Problem description: Filter these entries so that only lines with the word "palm" remain.

The input:
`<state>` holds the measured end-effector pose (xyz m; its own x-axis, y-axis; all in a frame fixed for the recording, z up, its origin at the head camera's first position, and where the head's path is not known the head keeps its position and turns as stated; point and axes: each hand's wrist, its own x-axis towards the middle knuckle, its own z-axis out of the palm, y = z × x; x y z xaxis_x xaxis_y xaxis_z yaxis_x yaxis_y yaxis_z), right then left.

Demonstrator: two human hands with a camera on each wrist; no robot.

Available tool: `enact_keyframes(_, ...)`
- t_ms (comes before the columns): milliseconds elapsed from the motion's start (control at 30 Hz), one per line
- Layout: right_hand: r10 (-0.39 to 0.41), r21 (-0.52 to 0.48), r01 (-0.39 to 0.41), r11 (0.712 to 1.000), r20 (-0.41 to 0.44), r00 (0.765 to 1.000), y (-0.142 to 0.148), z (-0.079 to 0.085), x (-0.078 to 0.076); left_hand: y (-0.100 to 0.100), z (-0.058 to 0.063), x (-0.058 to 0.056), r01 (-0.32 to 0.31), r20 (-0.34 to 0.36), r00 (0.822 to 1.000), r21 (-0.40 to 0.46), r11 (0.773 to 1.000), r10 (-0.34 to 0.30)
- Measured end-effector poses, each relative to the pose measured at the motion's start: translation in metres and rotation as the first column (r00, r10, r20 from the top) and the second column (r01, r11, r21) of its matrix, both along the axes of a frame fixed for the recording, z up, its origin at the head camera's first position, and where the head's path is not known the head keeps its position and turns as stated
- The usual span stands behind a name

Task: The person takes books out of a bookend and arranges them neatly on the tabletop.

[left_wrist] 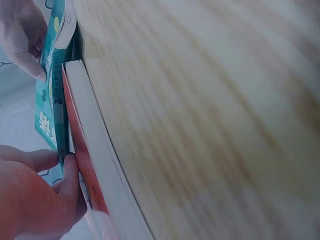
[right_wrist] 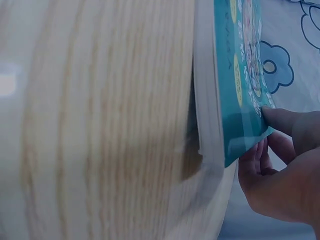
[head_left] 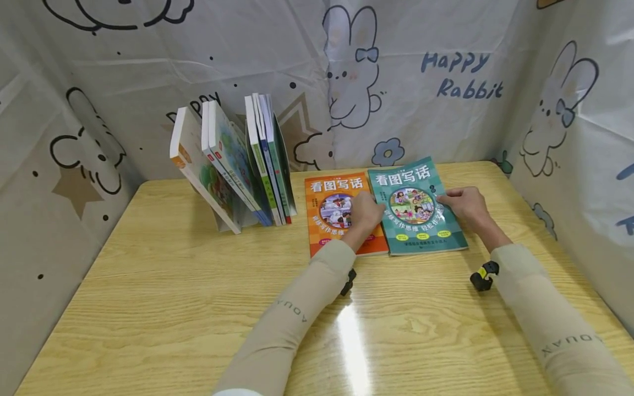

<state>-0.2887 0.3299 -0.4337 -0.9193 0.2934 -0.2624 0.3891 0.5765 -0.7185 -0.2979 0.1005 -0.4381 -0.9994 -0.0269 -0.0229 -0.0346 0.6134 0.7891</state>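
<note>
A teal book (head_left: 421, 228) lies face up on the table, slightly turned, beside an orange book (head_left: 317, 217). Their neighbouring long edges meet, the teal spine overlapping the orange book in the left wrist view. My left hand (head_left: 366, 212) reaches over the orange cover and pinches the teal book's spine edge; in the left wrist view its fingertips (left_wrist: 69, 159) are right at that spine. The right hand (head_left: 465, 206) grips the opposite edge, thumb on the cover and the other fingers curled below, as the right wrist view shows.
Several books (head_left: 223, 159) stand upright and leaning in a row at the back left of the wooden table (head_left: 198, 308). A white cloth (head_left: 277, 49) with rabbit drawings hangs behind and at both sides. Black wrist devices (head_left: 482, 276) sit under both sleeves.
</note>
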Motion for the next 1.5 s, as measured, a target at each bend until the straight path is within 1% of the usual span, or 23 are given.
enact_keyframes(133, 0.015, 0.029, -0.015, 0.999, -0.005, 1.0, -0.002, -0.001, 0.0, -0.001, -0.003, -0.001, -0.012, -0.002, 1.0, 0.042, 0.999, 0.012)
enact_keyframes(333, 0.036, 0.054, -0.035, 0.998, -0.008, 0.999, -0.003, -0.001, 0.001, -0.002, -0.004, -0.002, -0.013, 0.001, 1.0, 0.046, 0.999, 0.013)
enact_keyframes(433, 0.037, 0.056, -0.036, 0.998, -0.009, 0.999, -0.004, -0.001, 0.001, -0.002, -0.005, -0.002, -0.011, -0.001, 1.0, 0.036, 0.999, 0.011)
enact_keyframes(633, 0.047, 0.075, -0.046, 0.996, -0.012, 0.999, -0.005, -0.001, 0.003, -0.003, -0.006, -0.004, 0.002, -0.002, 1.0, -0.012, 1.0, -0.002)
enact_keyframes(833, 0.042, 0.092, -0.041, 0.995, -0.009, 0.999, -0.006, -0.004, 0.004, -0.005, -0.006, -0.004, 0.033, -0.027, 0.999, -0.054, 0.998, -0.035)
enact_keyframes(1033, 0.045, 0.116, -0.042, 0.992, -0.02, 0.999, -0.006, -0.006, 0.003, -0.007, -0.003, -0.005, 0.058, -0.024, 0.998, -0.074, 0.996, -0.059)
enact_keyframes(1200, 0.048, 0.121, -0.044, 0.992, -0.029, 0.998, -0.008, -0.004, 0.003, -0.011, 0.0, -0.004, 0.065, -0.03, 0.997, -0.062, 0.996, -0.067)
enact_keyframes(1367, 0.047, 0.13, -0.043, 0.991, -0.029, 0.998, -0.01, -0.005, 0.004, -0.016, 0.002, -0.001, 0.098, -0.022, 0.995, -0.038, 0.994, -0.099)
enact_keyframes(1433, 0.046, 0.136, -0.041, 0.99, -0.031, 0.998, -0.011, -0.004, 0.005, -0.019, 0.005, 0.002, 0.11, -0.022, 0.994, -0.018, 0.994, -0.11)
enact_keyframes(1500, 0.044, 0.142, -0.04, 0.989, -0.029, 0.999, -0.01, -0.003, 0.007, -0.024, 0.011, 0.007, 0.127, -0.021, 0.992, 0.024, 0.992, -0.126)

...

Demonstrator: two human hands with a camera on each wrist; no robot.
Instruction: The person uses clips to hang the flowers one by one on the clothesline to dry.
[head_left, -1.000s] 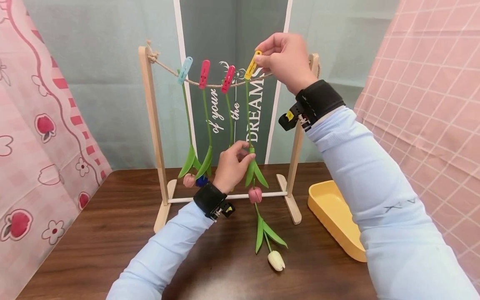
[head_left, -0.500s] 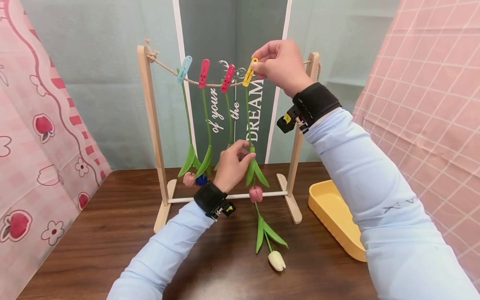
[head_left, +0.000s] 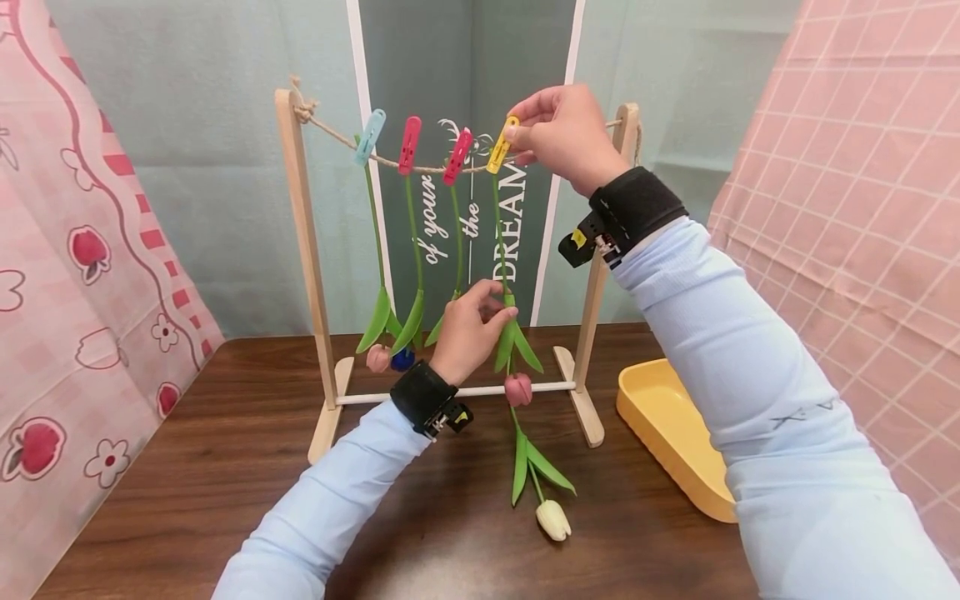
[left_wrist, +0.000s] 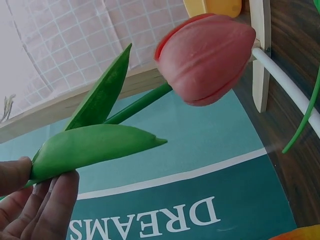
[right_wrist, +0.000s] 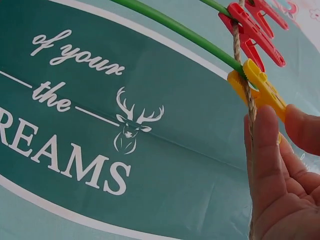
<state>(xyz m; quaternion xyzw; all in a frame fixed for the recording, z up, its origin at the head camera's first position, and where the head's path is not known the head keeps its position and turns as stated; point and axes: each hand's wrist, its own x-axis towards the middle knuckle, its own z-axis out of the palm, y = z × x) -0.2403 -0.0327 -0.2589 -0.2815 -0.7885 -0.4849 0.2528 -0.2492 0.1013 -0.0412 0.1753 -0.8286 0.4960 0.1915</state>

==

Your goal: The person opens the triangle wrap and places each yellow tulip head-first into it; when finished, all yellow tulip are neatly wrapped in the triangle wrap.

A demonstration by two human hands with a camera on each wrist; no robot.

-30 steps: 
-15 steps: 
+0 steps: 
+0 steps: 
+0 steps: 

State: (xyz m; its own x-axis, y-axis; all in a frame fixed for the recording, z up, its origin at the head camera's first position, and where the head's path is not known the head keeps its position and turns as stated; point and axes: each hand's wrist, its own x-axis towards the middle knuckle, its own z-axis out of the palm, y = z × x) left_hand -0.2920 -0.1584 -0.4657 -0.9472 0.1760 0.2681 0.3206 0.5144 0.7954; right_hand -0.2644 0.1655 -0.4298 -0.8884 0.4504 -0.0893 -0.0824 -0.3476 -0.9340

Expected answer:
`<state>` holds the measured end-effector pose (xyz m; its own x-axis, y-axis; all in a frame fixed for the recording, z up, its origin at the head camera's first position, and where the head's path is not known the head keeps its position and turns as stated; point and axes: each hand's wrist, its own x-axis towards the middle knuckle, its own z-axis out of the palm, y = z × x; x y z xaxis_x xaxis_y xaxis_z yaxis_x yaxis_y yaxis_z), right then left.
<state>(xyz m; quaternion xyzw; all in a frame fixed for the recording, z up, its origin at the head camera's first position, and where the head's path is not known the head keeps its position and turns as stated; point and axes: each hand's wrist, its own x-axis towards the middle knuckle, its own z-axis out of the palm, y = z × x) -0.2403 -0.0327 -0.2589 -0.2815 -0.7885 -0.4849 0.2528 -0.2492 0.1013 -0.0412 0.1753 -0.8286 0.4960 0.1915</state>
State: (xyz m; its own x-axis, y-axis; all in a frame fixed for the recording, z up, its origin at the head camera's first position, and where the head's path is not known the head keeps its position and turns as stated; point and axes: each hand's wrist, its own x-axis towards the middle knuckle, its own z-axis out of the palm, y = z × x) left_hand -0.2920 -0.1584 -0.4657 -0.9472 0.1760 0.2681 0.3206 0.5144 0.7954; right_hand -0.2644 0.1655 -0.4298 -0.8884 0.4504 -0.0893 -0.0824 -0.3476 -0.9340

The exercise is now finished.